Methods: Fourteen patients, aged 2 to 12 years, were enrolled in this study; all of them had a disease onset before 12 months of life, and 13 of them were ambulatory because of early initiation of ERT. All patients received albuterol (also referred to as salbutamol) 12 mg daily for 26 weeks. The outcome measurements included a 6-minute walk test, four-stair climb test (SCT), the standing/walking/running/jumping domains of Gross Motor Function Measure-88, speech quality, serum creatine kinase, and urinary glucose tetrasaccharide. Outcome and safety measurements were evaluated at baseline, and at 1, 3, and 6 months (26 weeks) after entering the trial.

Results: After a period of 26 weeks, among the 12 patients who were able to complete the SCT, the median time needed decreased by 22% (p = 0.034). Other parameters inconsistently improved in a variety of individuals. Eleven adverse events, including nausea, urinary frequency, and tachycardia, were potentially related to the study drug, but all were mild and disappeared after a brief drug withdrawal. One patient was actively withdrawn from the trial because of poor compliance.

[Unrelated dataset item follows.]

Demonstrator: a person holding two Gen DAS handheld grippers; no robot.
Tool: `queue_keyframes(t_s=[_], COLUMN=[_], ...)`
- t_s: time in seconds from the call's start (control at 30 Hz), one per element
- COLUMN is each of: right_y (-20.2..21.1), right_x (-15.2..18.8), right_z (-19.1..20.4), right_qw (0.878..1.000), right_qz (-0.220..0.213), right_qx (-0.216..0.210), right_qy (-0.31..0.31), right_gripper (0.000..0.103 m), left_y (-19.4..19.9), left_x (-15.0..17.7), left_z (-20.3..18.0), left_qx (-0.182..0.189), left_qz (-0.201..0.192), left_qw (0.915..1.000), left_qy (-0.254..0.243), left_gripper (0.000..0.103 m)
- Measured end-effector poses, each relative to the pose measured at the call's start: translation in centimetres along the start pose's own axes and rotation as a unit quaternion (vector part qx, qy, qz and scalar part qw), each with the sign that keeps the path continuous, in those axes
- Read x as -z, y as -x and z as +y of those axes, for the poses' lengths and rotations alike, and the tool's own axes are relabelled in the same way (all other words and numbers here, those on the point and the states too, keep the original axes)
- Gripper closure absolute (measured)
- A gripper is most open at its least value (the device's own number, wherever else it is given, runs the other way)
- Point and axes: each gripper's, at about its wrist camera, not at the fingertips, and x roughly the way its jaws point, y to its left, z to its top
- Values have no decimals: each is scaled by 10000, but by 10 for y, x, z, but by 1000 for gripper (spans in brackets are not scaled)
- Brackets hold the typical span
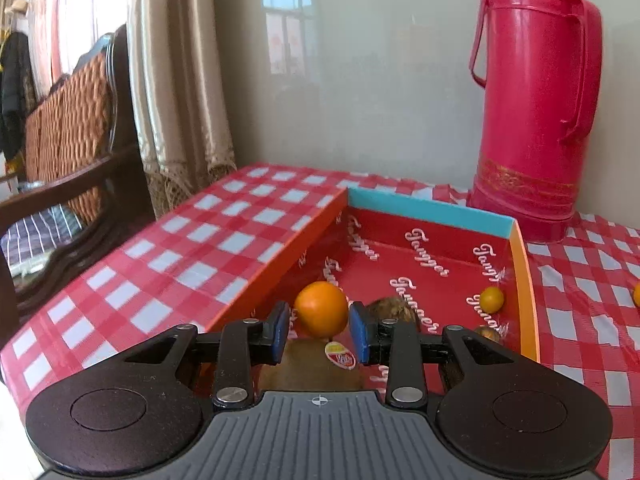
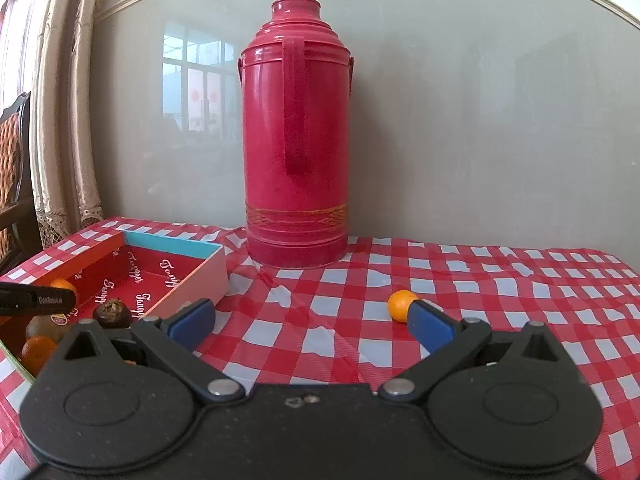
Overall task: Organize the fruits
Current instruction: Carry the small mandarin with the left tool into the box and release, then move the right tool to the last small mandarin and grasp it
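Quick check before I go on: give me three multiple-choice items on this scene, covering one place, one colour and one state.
1. Where does the loose orange lie?
A. inside the box
B. on the tablecloth
C. on top of the flask

2. What colour is the box's far inner wall?
A. turquoise
B. green
C. black

3. How does the right tool stand?
A. shut on an orange
B. shut on the flask's handle
C. open and empty

Answers:
1 B: the loose orange sits on the tablecloth, outside the box.
2 A: that wall shows as a turquoise strip.
3 C: the right tool has its fingers spread wide with nothing between them.
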Motion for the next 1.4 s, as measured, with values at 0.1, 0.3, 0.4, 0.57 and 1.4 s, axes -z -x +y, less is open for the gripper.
queue_keyframes(t_s=[0.1, 0.3, 0.4, 0.57, 1.4], right_y=[0, 2, 3, 4, -13], right_x=[0, 0, -1, -1, 1], right_z=[-1, 0, -2, -4, -42], right_qw=[10000, 10000, 10000, 10000, 9987], right_qz=[4, -13, -24, 12, 439], right_qx=[-9, -47, -58, -91, 149], right_qy=[-39, 19, -5, -36, 216], right_gripper=[6, 6, 6, 6, 6], left_y=[6, 25, 32, 57, 65], left_x=[0, 1, 2, 4, 21], left_z=[9, 10, 15, 25, 30], left_qx=[182, 148, 155, 60, -846], left_qz=[-92, -386, -309, -475, -590], left_qw=[9993, 9989, 9991, 9985, 9932], left_qy=[297, 213, 260, 257, 546], left_gripper=[10, 10, 10, 8, 0])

Conclusions: The results of our study suggest that albuterol showed a good safety profile as an adjunctive treatment in our IOPD cohort, although the benefits are limited.

Keywords: 4-Stair climb test; 6-Min walk test; 6MWT, 6-minute walk test; AE, adverse event; Albuterol; CI-MPR, cation-independent mannose-6-phosphate receptor; CK, creatine kinase; CRIM, cross-reactive immunologic material; Creatine kinase; ERT, enzyme replacement therapy; Enzyme replacement therapy; GAA, acid alpha-glucosidase; GMFM, Gross Motor Function Measure; Glc4, glucose tetrasaccharide; IOPD, infantile-onset Pompe disease; LOPD, late-onset Pompe disease; MRI, magnetic resonance imaging; NBS, newborn screening; Pompe disease; SCT, 4-stair climb test; rhGAA, recombinant human GAA.